Several days ago, something changed in the way stuff gets displayed on HT. The page's text seem much smaller and I can't seem to get the previous display format back. This may not be HT in that I installed Firefox's release 33 (mistake!) at about that time.

This shows up most noticeably when I do a "View New Content". The page layout is really different!

Personally, I'm getting mighty tired of constant software changes, e.g., Firefox has a monthly release cycle and there are big changes every month. By the time I get things back to where it's usable for me, another change comes up. Windows has its weekly updates, which, even though I think have disabled, somehow keep sneaking back on. Then, when I want to get something done, I have to wait for it to complete installation.

A computer's job is to be useful, a tool to get things done! Just because it can be changed doesn't mean it should be changed.

I can't imagine what it would be like if every time I wanted to hammer a nail, I had to wait for my hammer to update, then adjust my hammer to fit my grip and the nail I was driving.

Rant over! (maybe)

Ralph

The Tower of Babylon was a computer.


----------



## somedevildawg (Jun 20, 2011)

Mine too on iPad.....


----------



## Vol (Jul 5, 2009)

On my Mac also....must be the shoes.

Regards, Mike


----------



## Lewis Ranch (Jul 15, 2013)

On my iPad too, don't like it at all!


----------



## urednecku (Oct 18, 2010)

I switched to Chrome a long time ago...can't remember the exact frustration from Firefox, but seldom use the fox any more. I have to with the job, but that's about the only time. Haven't noticed any changes with Chrome.
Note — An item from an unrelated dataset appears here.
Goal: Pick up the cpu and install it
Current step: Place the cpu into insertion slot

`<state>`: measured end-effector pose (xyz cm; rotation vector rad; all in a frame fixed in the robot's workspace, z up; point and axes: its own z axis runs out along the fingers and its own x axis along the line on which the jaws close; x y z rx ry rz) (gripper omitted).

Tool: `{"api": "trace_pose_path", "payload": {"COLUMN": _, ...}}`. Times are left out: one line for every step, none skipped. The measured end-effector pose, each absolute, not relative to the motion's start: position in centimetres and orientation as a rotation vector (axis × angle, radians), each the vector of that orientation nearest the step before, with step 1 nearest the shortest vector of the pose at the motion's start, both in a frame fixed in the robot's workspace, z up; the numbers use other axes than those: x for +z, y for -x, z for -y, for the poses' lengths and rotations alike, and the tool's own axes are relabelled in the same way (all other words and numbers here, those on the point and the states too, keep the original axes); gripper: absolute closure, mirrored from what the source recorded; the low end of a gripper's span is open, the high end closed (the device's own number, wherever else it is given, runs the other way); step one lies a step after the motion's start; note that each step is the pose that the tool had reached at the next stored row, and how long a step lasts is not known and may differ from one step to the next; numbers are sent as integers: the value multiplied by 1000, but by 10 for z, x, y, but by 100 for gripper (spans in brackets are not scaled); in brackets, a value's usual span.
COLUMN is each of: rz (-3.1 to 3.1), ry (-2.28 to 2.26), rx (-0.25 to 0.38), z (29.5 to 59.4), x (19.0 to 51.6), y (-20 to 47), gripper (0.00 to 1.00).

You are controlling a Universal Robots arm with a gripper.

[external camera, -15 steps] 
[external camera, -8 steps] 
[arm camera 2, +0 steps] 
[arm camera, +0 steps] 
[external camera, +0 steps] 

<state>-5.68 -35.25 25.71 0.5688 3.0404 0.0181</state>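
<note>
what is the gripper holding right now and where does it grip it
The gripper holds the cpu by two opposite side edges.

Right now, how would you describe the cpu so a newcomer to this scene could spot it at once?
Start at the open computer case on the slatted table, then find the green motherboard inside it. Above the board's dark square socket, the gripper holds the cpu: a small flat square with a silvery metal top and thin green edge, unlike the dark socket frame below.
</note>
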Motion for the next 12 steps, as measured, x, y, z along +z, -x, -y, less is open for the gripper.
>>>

(now they'll probably hit me with both barrels.)


----------



## NewBerlinBaler (May 30, 2011)

Ralph - I totally agree with all of your comments about computers!

Gary


----------



## carcajou (Jan 28, 2011)

I'm using Chrome and have the same problem as everyone else.


----------



## Vol (Jul 5, 2009)

Ditto.

Regards, Mike


----------



## deadmoose (Oct 30, 2011)

Yup
Ads are bigger in view new content. Gotta pay the bills.


----------



## deadmoose (Oct 30, 2011)

Or were the ads not visible on right at all before? (View new content).


----------



## urednecku (Oct 18, 2010)

guess I just wasn't payin' attention (like my wife tells me.) NOW, I notice the bigger ads and the border on both sides of the page.


----------



## mlappin (Jun 25, 2009)

With Firefox it's mostly security updates, with Microsoft it's crap to start with. Only problem I've noticed lately is I used to be able to left click the notifications button at the top of the page and I would get a drop down listing of everything, now when I click it wants to open a new tab, then if you click on them in the new tab it doesn't recognize them as having been opened.


----------